- [EXERCISE OBJECTIVE]:
From the data that follows, print exactly the lines starting at the one containing "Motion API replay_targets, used" and ending at the one containing "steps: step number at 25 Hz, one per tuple"; include both of them and nothing more.

- [DATA EXCERPT]:
──────
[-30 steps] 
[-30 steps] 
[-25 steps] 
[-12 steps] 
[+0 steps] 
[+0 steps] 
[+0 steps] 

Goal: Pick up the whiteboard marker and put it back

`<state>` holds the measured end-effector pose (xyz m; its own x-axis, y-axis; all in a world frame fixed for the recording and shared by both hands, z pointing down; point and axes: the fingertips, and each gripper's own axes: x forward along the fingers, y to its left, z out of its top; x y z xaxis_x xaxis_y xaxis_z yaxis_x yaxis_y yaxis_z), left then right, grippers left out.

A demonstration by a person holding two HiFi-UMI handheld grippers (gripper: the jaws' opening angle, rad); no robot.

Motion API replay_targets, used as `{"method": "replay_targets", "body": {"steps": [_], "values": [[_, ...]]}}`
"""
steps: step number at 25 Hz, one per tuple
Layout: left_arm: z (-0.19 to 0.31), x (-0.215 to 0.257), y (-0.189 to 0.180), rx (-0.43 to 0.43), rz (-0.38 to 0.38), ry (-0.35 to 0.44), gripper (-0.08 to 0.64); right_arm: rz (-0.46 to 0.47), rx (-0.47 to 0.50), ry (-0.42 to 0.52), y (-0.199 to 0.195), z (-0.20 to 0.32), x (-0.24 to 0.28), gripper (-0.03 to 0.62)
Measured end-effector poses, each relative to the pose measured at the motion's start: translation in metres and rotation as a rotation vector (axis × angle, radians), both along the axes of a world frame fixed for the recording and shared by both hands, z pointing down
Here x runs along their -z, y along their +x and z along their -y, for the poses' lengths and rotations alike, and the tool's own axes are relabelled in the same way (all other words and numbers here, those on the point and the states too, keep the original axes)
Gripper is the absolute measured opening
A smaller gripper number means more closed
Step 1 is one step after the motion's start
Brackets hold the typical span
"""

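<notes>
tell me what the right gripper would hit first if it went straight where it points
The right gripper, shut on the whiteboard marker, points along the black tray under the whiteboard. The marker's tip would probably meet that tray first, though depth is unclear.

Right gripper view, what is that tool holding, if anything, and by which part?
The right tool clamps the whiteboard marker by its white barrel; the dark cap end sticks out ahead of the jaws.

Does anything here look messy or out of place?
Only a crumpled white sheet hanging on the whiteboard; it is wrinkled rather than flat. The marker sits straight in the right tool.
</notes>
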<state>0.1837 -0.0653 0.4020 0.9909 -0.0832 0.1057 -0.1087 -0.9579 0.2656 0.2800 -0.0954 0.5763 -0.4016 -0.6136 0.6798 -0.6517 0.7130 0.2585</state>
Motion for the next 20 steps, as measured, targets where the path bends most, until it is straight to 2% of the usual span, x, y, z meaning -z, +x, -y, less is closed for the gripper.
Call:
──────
- [TASK SOLUTION]:
Motion API replay_targets, used as `{"method": "replay_targets", "body": {"steps": [_], "values": [[_, ...]]}}`
"""
steps: step number at 25 Hz, one per tuple

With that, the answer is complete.